> **EXERCISE BRIEF**
Only lines that contain the word "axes" are to be returned from the data below.

++++++

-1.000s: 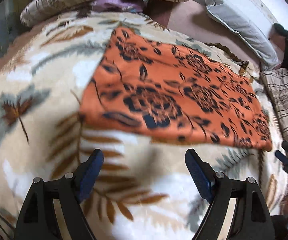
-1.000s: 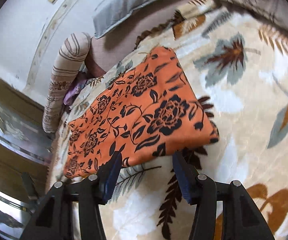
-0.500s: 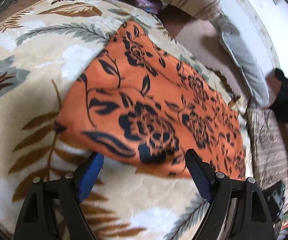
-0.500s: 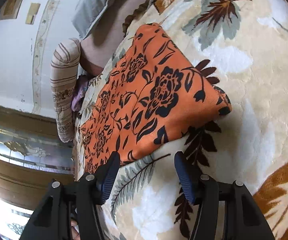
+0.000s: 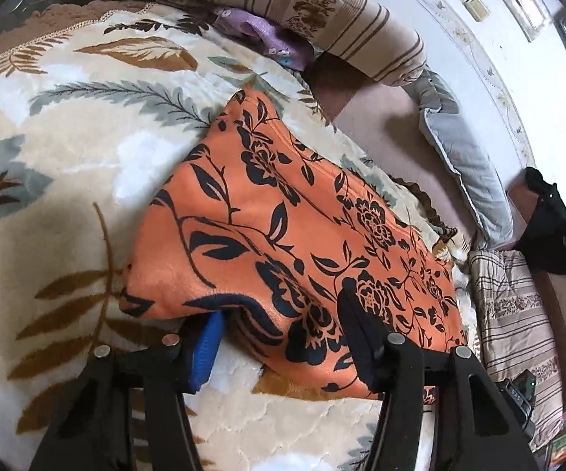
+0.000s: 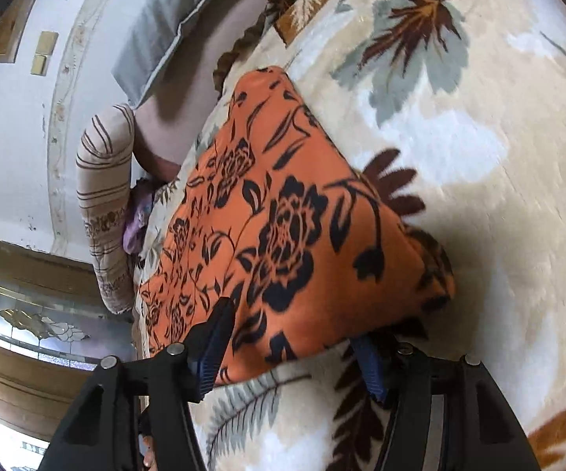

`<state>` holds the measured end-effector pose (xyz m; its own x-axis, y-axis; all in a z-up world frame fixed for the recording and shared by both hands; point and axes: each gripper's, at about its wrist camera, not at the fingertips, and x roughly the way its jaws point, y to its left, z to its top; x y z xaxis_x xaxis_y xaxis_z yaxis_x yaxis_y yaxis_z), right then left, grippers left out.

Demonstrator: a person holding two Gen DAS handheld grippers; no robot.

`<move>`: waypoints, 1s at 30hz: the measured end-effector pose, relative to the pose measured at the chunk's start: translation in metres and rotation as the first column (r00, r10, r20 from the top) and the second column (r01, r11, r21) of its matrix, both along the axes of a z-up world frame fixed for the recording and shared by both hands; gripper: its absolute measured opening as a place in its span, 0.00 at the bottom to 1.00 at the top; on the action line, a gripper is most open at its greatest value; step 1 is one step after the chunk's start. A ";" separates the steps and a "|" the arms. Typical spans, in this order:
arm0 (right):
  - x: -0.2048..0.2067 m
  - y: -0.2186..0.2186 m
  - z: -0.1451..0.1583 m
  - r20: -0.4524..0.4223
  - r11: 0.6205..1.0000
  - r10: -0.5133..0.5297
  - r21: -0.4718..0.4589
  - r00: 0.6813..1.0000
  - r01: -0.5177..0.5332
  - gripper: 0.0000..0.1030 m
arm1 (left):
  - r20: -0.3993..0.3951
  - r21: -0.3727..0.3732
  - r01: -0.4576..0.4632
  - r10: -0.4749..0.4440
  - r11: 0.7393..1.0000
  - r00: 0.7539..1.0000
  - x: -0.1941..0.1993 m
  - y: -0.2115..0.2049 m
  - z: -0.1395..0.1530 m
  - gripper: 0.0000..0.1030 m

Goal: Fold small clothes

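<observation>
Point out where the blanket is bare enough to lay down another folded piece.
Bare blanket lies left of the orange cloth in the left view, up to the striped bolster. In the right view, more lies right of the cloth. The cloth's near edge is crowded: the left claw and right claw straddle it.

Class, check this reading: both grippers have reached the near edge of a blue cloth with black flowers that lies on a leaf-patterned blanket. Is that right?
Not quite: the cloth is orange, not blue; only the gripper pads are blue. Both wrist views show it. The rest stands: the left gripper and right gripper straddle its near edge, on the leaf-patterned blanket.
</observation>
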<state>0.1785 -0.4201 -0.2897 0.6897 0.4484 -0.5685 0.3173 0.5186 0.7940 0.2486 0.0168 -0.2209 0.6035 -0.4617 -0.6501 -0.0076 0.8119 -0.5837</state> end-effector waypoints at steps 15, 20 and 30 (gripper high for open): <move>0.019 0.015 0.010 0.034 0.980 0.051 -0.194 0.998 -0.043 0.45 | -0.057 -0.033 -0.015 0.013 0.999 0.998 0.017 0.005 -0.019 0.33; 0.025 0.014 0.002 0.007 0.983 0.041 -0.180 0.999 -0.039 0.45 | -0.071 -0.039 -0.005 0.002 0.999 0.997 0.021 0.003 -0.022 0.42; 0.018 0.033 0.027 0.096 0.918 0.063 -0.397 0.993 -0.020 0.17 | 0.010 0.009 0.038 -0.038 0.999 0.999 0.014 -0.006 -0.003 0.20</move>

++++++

> **RESULT OF THE TASK**
`<state>` holds the measured end-effector pose (xyz m; its own x-axis, y-axis; all in a z-up world frame fixed for the recording and shared by both hands; point and axes: each gripper's, at about its wrist camera, not at the fingertips, and x roughly the way its jaws point, y to its left, z to its top; x y z xaxis_x xaxis_y xaxis_z yaxis_x yaxis_y yaxis_z), right then left, grippers left out.
`<move>`: waypoints, 1s at 30hz: the measured end-effector pose, relative to the pose measured at the chunk's start: translation in metres and rotation as the first column (r00, r10, r20 from the top) and the second column (r01, r11, r21) of its matrix, both along the axes of a z-up world frame fixed for the recording and shared by both hands; gripper: its absolute measured opening as a place in its span, 0.00 at the bottom to 1.00 at the top; on the action line, a gripper is most open at its greatest value; step 1 is one step after the chunk's start. A ";" separates the steps and a "|" the arms. Typical spans, in this order:

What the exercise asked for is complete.